Your goal:
When you reach the line that contains "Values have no" in the entries below, begin returning lines exactly as written and continue through the last one.

Data for this task:
-- Opening Marker --

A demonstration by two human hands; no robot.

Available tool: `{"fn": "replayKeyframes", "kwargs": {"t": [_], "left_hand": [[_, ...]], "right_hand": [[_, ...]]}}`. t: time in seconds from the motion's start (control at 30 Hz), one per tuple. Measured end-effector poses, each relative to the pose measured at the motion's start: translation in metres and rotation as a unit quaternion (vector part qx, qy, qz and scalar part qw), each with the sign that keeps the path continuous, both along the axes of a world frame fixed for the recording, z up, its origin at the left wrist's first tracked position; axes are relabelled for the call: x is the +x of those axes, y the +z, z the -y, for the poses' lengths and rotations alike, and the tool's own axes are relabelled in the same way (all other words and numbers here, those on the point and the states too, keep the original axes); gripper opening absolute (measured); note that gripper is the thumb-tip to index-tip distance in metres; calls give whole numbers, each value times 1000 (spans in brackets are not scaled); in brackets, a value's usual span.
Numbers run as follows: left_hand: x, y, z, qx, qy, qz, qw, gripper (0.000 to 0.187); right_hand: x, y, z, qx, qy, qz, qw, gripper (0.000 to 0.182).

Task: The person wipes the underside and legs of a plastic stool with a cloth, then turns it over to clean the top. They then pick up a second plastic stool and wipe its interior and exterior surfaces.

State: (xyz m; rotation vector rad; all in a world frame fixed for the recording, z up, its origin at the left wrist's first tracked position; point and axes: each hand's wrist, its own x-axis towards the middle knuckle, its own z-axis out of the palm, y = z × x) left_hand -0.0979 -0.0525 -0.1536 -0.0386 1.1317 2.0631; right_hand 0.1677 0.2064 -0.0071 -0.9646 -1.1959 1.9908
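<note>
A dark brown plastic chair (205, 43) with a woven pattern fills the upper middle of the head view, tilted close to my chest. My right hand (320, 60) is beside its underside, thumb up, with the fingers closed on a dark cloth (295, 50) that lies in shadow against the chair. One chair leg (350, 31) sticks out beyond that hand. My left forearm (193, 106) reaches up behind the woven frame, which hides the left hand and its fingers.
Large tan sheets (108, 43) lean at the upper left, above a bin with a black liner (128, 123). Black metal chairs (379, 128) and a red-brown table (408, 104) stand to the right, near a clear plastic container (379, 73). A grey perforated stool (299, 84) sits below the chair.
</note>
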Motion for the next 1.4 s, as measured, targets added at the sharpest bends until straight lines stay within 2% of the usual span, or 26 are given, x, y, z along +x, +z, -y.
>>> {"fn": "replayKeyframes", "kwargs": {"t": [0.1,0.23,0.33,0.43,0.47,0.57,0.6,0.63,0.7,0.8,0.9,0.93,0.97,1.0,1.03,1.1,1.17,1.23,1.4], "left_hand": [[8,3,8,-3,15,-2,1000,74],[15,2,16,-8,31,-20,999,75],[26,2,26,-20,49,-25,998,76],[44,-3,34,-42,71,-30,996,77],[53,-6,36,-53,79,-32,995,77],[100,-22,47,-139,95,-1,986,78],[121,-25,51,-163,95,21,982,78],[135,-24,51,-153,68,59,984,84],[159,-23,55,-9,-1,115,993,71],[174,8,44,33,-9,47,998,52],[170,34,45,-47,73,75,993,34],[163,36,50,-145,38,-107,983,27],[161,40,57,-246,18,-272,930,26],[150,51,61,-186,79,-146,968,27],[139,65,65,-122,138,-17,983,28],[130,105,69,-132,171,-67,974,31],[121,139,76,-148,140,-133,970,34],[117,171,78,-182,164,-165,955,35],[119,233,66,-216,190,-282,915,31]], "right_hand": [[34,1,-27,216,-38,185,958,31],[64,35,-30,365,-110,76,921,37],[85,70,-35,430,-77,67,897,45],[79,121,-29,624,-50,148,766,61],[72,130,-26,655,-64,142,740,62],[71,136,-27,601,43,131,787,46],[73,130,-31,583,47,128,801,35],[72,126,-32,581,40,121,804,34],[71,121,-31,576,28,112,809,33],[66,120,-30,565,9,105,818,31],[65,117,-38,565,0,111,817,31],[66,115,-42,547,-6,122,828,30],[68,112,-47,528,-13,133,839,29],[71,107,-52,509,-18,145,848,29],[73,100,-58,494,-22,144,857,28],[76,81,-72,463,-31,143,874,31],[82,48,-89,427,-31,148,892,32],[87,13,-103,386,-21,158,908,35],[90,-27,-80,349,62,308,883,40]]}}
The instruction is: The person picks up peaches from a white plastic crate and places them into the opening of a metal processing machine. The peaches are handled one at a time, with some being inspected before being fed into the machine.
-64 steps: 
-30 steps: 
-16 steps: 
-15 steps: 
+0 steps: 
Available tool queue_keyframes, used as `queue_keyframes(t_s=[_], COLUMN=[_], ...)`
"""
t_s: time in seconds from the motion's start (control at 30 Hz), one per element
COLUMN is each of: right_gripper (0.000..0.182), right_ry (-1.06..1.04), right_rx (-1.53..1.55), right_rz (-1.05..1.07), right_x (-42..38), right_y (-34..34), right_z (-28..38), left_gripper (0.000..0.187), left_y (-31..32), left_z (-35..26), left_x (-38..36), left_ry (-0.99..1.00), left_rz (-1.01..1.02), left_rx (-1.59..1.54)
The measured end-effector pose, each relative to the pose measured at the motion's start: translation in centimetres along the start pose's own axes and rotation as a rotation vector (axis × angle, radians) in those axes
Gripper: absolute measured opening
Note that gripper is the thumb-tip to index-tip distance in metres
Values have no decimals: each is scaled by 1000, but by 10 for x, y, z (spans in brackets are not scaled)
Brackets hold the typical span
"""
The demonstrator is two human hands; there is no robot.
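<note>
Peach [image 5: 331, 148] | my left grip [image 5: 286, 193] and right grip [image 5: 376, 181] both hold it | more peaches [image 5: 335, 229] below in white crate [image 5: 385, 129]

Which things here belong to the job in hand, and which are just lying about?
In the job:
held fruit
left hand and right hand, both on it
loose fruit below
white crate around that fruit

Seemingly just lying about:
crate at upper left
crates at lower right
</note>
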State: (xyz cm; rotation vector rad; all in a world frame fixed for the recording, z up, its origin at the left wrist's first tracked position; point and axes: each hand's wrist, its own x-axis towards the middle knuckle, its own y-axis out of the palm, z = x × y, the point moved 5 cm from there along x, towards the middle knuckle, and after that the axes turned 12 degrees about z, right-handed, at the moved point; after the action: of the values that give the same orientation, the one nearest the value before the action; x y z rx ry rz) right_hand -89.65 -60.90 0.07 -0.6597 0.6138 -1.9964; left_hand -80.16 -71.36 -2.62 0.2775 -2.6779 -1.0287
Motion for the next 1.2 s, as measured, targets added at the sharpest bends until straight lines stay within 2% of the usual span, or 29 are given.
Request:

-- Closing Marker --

Task response:
Values have no decimals: each is scaled by 1000, but by 10 for x, y, z (spans in brackets are not scaled)
Brackets hold the typical span
"""
The demonstrator is two human hands; there is no robot.
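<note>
Peach [image 5: 331, 148] | my left grip [image 5: 286, 193] and right grip [image 5: 376, 181] both hold it | more peaches [image 5: 335, 229] below in white crate [image 5: 385, 129]

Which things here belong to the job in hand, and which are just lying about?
In the job:
held fruit
left hand and right hand, both on it
loose fruit below
white crate around that fruit

Seemingly just lying about:
crate at upper left
crates at lower right
</note>
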State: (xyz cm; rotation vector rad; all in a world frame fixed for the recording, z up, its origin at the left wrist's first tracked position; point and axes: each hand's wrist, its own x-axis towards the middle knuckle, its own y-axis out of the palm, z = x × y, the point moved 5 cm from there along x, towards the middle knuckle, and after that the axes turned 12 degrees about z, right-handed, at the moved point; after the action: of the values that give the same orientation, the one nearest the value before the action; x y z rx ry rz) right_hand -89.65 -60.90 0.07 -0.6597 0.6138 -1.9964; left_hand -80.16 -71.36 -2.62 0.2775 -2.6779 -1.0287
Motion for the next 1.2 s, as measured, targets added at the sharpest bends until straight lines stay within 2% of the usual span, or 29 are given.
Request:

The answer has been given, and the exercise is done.